In a trailer for the movie, you get a lot of the story of Tobey's cross-country race — and you can marvel over a lot of these impressive stunts and be assured that much of it is real.
When we chatted with Paul, he told us about how much driving he was doing and why that was so important to the director: "Scott made it very evident before I attached myself to this that he wanted me to be driving. He wanted all of the things, all of the action sequences to be practical. He didn't want all of this to be done behind a computer after we shot it all. So he's like, 'You're going to have to be behind the wheel and doing all these crazy races.' I was like, 'That's fantastic!
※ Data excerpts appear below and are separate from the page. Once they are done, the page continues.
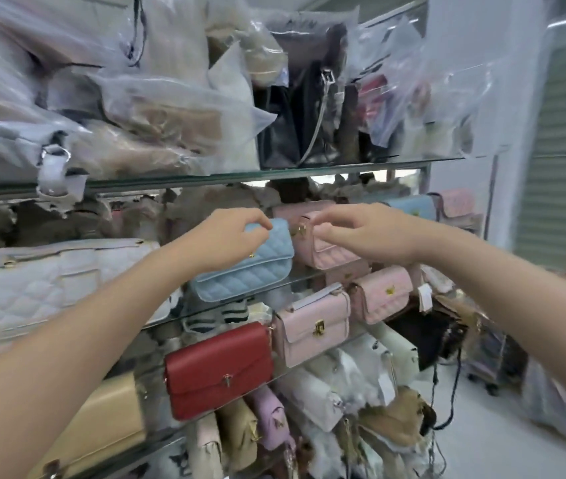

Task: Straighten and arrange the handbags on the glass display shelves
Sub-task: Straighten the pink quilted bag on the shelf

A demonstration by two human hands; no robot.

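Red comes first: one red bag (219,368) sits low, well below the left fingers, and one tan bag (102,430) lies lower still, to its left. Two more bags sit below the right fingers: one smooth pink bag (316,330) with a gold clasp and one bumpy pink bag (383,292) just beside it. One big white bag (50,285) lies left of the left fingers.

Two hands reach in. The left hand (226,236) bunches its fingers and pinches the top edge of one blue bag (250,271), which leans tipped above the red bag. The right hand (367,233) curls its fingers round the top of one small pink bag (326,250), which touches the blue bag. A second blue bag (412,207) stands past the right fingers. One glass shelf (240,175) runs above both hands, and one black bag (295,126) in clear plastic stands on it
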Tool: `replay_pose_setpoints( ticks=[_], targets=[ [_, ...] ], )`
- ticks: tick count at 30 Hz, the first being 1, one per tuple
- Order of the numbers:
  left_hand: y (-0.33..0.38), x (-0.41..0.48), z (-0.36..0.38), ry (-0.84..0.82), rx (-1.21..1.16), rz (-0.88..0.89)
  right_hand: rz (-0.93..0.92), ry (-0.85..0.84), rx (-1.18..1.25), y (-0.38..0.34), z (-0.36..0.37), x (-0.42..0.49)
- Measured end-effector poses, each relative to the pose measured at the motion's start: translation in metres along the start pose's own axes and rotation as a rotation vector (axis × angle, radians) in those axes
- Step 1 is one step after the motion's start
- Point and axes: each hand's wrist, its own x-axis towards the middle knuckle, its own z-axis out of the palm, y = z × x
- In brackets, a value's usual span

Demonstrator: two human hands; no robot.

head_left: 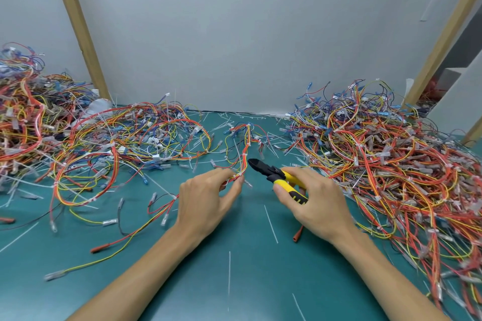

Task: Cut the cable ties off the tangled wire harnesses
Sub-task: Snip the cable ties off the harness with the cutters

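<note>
- The left hand (206,198) lies low on the green table (234,281), just to the 7 o'clock side of the middle of the view. Its grip is clamped on a wire bundle (243,156), with thumb and fingertips pinching the red, orange and yellow wires.
- From the pinch the wire bundle rises toward 12 o'clock, then fans out into loose ends with blue and clear plugs. More of its wires trail off under the hand toward 8 o'clock.
- A white cable tie (236,177) wraps the bundle right at the fingertips. Further ties show higher up the same run.
- The right hand (313,200) is at 3 o'clock of the left hand, and the two are apart. Its grip is closed round the yellow-and-black handles of the cutters (276,174).
- The black head of the cutters points toward 10 o'clock, with its tip just beside the bundle. I cannot tell whether it touches the wires, or whether the blades are parted.
- The right heap (391,159) of tangled wires fills the table from 2 to 4 o'clock.
- The middle heap (135,135) is at 10 o'clock, and the left heap (31,122) is at 9 o'clock by the edge.
- Thin white tie strips (271,224) lie scattered on the table around both hands.
- A pale wall (234,34) stands behind at 12 o'clock, with a wooden post (78,26) leaning at 11 o'clock.
</note>
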Motion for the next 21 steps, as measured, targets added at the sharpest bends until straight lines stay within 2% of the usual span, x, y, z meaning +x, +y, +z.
replay_pose_setpoints(
  ticks=[2,9,21],
  targets=[
    [-0.001,0.0,0.0,-0.004,0.006,0.01,-0.04,-0.016,-0.08,0.002,-0.007,0.002],
    [-0.004,0.002,-0.001,-0.016,0.018,0.047,-0.197,-0.022,-0.131,0.011,-0.012,0.008],
    [-0.004,0.002,0.0,-0.04,-0.006,0.052,-0.215,-0.021,-0.089,0.001,-0.01,0.007]
  ],
)
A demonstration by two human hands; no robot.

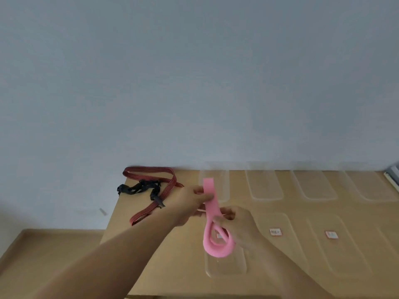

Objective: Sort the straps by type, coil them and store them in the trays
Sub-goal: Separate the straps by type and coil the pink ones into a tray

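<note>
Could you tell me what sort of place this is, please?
Probably a plain indoor sorting station: a tan table against a bare wall, rows of clear trays, and loose straps awaiting sorting.

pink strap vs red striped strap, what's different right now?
Colour: the pink strap is plain; the red striped strap is dark red with lengthwise lines. State: the pink strap is held up by left hand and right hand, partly looped; the red striped strap lies uncoiled on the table. Both are flat bands, neither in a tray.
</note>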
Let me do that!'"
Waugh, who is a former stuntman himself, explained, "My Mantra is 'do everything practically'" and that it was actually hard to figure out how to make everything look as real as it was while filming the characters behind the wheel. "I wanted to make sure there were angles that told you yes, we were really doing it. We really made sure that all the angles made you know that these guys are in the car and they're really driving."
Read more about Need For Speed after the jump.
Producer Sourian told us that Waugh's devotion to the racing and stunts being real gives the movie "a sense of authenticity," so the audience will know they're seeing "real cars, real driving — not CGI — but real stuntmen in these cars doing very elaborate stunts." Gatins, who wrote the script, told us that so far the audiences who have seen the movie contained kids who "freaked out" about it being real. "They were like, 'Oh my gosh, we've seen all those other movies; like, yeah, they're cool, but this is so different, because I could tell those are real cars.'"
Paul is also one of the fans of how the movie turned out: "That's what's so great about this movie. The audiences don't like to be lied to, and Scott's like, "I want this to be practical. I want people to sit and watch this movie and say, 'Holy sh*t! They actually did that!' And we did. It was a blast."